Hissettiğim rahatsızlıkla "Yaprak gruba mesaj atmış. İzcilere ait bir ipucu bulduğunu ve takip edeceğini söylüyor." dedim. Ardından gözlerimi Alkın'a çevirerek "Başı ne kadar belada?" diye sorduğumda Alkın "Çok." dedi. Huzursuzdum. Özellikle biraz önce Toprak'ın geçmişi hakkında duyduklarım, daha da kötü hissetmeme neden olmuştu.

Telefonum titrerken bir mesaj daha geldi. Bu seferki Yekta'dandı.

'Tek başına bir şey yapma Yaprak. Nereye gideceksen söyle, ben de geleyim.'

"Yekta da gitmek istiyor." dedim. Alkın düşünceli bir şekilde telefonuma bakarken onun grupta olmadığını fark ederek "Seni ve Eris'i de gruba ekleyeyim." dedim. İşlemi hallettiğimde Egehan da mesaj atmıştı.

'Ben de geliyorum!'

Alkın telefonuna bakarken elini tuttum. Mavi gözleri anında beni bulduğunda "Ben de gideyim.
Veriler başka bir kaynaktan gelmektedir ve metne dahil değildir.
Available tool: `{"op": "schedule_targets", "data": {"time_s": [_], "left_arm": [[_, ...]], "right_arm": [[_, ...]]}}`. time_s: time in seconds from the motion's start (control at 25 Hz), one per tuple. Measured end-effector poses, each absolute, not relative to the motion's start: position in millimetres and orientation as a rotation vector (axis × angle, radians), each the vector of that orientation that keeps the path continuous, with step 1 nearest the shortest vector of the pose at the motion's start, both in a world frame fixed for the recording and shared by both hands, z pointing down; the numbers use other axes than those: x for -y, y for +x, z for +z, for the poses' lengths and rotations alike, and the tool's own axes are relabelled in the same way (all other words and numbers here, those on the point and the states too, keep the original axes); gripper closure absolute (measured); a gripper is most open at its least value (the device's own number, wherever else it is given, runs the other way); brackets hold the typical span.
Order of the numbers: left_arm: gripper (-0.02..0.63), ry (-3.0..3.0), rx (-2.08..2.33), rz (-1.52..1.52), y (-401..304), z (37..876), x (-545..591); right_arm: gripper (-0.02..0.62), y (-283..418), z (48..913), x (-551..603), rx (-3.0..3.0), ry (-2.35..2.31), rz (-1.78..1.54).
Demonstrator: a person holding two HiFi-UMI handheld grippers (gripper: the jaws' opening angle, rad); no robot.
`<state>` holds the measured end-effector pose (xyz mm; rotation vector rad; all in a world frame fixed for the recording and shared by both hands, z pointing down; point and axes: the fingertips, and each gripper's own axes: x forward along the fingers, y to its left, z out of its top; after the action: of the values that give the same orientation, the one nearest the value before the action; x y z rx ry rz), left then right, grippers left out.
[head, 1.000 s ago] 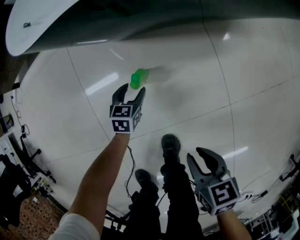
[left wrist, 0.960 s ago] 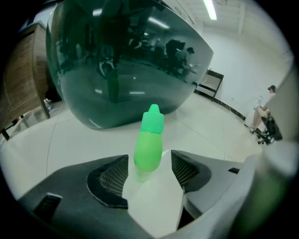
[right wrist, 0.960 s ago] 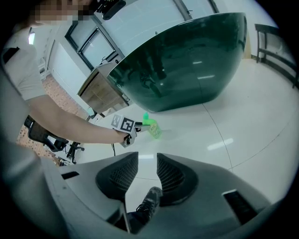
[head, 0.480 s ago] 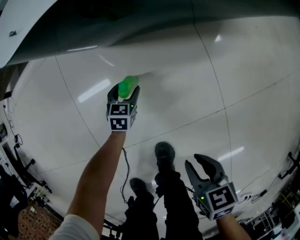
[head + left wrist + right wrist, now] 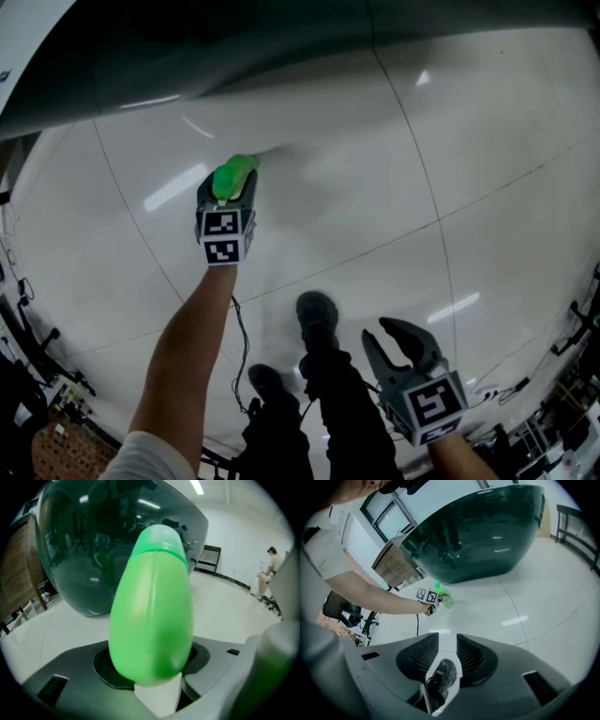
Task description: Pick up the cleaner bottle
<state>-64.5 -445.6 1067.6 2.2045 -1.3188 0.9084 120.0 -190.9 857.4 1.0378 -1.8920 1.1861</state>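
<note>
One left claw [image 5: 228,187], jaws closing, cleaner bottle [image 5: 152,606] between them

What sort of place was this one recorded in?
Probably an indoor lab or showroom hall: glossy white tiled floor, a huge dark-green rounded shell standing on it, and an office chair at the edge.

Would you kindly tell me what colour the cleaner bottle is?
The plastic cleaner bottle is bright green; the left gripper view shows it best.

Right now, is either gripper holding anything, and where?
Nothing clamped yet: left gripper is closing its jaws around the body of the cleaner bottle. Right gripper open, empty.
</note>
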Motion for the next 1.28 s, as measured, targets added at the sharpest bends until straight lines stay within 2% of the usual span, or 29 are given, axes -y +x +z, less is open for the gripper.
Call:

Onları yalnız bırakmak istemiyorum." dedim.

Alkın kaşlarını çatarak "Hiçbir yere gitmiyorsun Simay. Kimse gitmesin, belli ki tuzak kurmuşlar." dedi.

"Ya tuzak değilse? Yaprak mantıklı biri. Benim gibi hemen gördüğü ilk şeye atlamıyor. Belki de gerçekten önemli bir şey öğrendi." dedim.

Alkın iç çekerken "Öyle olmadığına o kadar eminim ki." dedi sıkıntıyla. Bir mesaj sesi daha geldiğinde ikimizde telefonlarımıza baktık. Mesaj Yaprak'tandı.

'Hayır, gerek yok. Ben halledeceğim.'

Hemen bir mesaj daha geldi. Bu sefer Alkın yazmıştı.

'Yaprak büyük ihtimalle tehlikedesin. Bulduğun iz Toprak'la ilgili değil mi?'

Yaprak'tan bir cevap gelmezken Egehan mesaj attı.

'Toprak mı? Ne diyorsun lan sen? Toprak ne alaka şimdi?'

Şu an kavga çıkması en son ihtiyacımız olan şeydi bu yüzden Alkın cevap vermeden ben yazdım.

'Toprak, İzciler'den biri Egehan. Bu
yüzden dikkatli olmak zorundayız.'

'Hiç şaşırmadım desem?'

Bunu Eris yazmıştı. Ardından Egehan cevap verdi.

'Ne saçmalıyorsunuz siz ya?
Kafayı mı yediniz?!'

Bu sırada Yekta tekrar aktif oldu.

'Yaprak? Nerede olduğunu söyler misin?'

Fakat Yaprak'tan bir cevap gelmedi. Kalbim huzursuzca çarpmaya başladığında endişeyle Alkın'a baktım. O ise dişlerini sıkarak telefon ekranına bakıyordu.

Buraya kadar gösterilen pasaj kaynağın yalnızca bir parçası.